5 Things You Should Know About Being a Midwife
1. Day & Night
We work 24 hours a day, 7 days a week. We have periods of on call where we are not technically at work but are on stand-by should we be needed. This means we could be expected to cover in any of the hospital settings; delivery suite, antenatal and postnatal wards, antenatal clinics and also attend homebirths. We may have to change our working days at very short notice.
2. Not Just About Babies
Although during postnatal care we spend the majority of our time with babies that’s not always the case. Antenatal clinics are staffed by midwives and assess women during their pregnancy. Antenatal wards care for pregnant women admitted for specialist observation and care. In addition to clinical care, midwives also provide antenatal education and mentoring of student midwives.
3. Hospital & Community
Midwifery care is split between the hospital and community. Community midwives care for women during their pregnancy and afterwards, either in local clinics or in their home. They may also spend periods of time on-call for homebirths too. For specialist care and for those women wishing to give birth in hospital, hospital midwives are based on wards and in clinics. Some midwives are based on delivery suite or labour ward and will care for women during labour and birth.
4. Midwifery Degree Courses Are Very Competitive
It really is extremely competitive with some courses receiving 100 applications for each place. To give yourself the best chance volunteer within midwifery services in your local area to gain insight into what the job actually entails. Update your knowledge on current midwifery matters and legal matters and spend time planning for the university interview. There are courses, often led by midwives that help to prepare you for applying for midwifery degree courses.

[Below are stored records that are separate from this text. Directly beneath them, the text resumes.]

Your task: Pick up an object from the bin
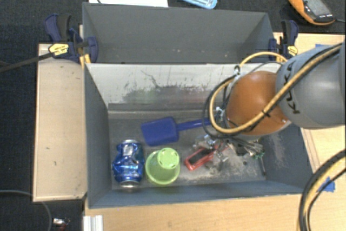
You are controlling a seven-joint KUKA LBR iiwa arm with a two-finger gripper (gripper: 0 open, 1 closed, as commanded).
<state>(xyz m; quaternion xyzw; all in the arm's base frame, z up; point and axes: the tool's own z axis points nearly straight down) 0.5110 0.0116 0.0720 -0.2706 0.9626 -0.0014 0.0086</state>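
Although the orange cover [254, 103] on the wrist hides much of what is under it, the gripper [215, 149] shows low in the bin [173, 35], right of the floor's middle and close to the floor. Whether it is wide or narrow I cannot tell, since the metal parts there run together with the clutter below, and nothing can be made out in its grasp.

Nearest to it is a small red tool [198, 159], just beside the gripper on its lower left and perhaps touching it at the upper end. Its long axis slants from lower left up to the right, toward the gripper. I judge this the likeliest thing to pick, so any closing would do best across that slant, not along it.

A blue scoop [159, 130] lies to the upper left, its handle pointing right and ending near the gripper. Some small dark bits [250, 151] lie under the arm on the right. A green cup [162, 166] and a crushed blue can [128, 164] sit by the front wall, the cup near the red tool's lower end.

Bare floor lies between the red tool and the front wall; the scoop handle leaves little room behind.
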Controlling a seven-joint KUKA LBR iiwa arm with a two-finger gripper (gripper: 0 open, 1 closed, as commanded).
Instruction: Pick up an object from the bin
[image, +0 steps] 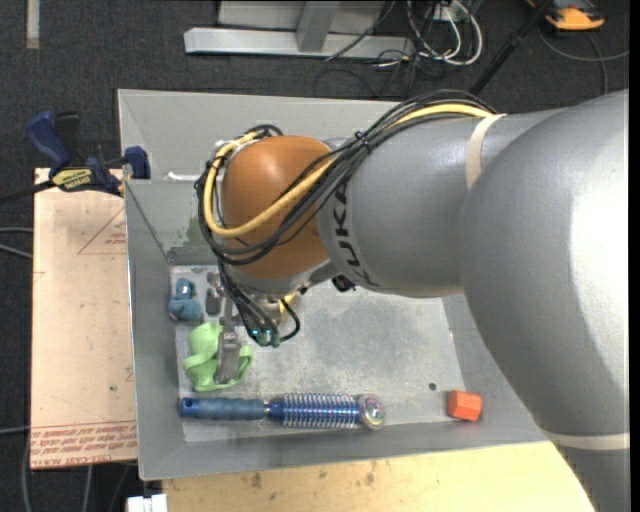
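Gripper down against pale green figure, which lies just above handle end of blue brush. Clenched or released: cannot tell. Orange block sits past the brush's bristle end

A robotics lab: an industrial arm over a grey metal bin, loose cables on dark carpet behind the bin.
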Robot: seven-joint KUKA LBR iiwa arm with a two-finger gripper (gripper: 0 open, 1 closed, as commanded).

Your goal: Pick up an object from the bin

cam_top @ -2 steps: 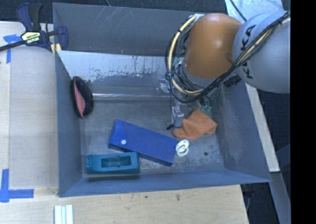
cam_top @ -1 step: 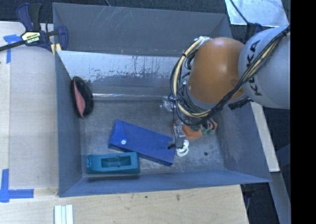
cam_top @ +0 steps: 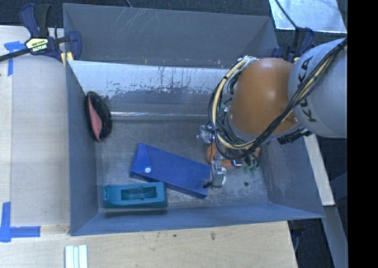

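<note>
Stooping arm [cam_top: 266,101] (low) over blue case [cam_top: 171,169]

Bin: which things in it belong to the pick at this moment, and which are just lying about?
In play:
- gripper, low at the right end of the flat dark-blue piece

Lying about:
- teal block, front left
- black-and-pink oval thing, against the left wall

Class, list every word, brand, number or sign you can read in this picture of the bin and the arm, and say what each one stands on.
"KUKA": dark letters running down the grey arm, partly crossed by cables.
No text can be read on the blue flat piece, the teal block or the black and pink thing at the bin's left wall.
</note>
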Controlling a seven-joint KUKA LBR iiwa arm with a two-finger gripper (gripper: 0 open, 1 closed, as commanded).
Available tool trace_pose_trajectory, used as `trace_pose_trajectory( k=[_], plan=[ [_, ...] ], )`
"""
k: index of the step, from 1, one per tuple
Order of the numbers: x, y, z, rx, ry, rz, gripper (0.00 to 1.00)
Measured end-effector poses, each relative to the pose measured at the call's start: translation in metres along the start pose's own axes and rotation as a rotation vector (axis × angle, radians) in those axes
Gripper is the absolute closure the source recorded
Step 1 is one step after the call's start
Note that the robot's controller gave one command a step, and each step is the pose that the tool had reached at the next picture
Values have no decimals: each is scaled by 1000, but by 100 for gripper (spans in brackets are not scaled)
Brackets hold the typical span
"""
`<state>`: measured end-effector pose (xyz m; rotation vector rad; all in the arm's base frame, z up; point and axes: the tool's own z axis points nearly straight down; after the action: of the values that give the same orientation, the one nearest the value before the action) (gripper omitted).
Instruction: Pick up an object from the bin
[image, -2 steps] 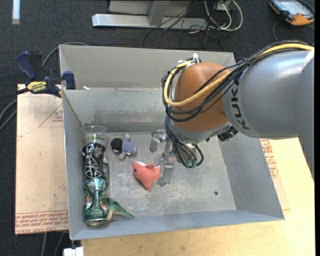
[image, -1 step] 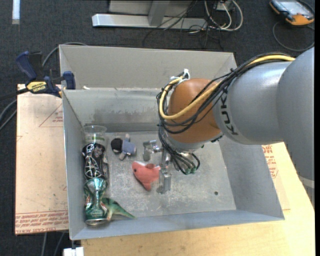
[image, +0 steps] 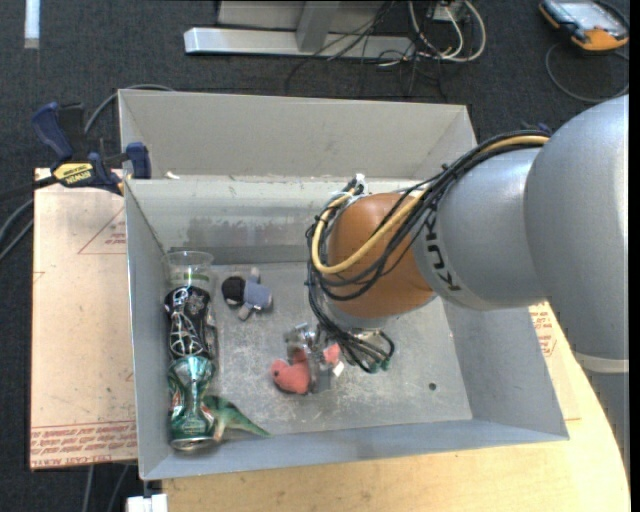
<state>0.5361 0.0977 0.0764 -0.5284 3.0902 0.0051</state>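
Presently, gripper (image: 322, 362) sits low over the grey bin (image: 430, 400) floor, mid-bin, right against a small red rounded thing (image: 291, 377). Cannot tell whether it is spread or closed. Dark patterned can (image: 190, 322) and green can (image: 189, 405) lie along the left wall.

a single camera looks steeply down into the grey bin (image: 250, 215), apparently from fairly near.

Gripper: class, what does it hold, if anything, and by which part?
It cannot be told. The gripper is down at the right end of the red thing, but no hold shows.
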Motion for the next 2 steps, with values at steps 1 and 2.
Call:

5. Very Rewarding but Emotionally Draining
During labour women need that constant support from their midwife through what can be a long and gruelling labour and birth. In pregnancy many women become very anxious around many things to do with their pregnancy and upcoming birth. This requires patience and compassion from a midwife and often going above and beyond what is expected. Although rewarding, this can be very draining too so you need a good support network yourself and a way of blowing off steam.
As midwives we thrive in a job that requires more than just our time. We cover many roles within our careers and the support we receive from our midwifery, medical and support staff make this such a unique and amazingly rewarding job.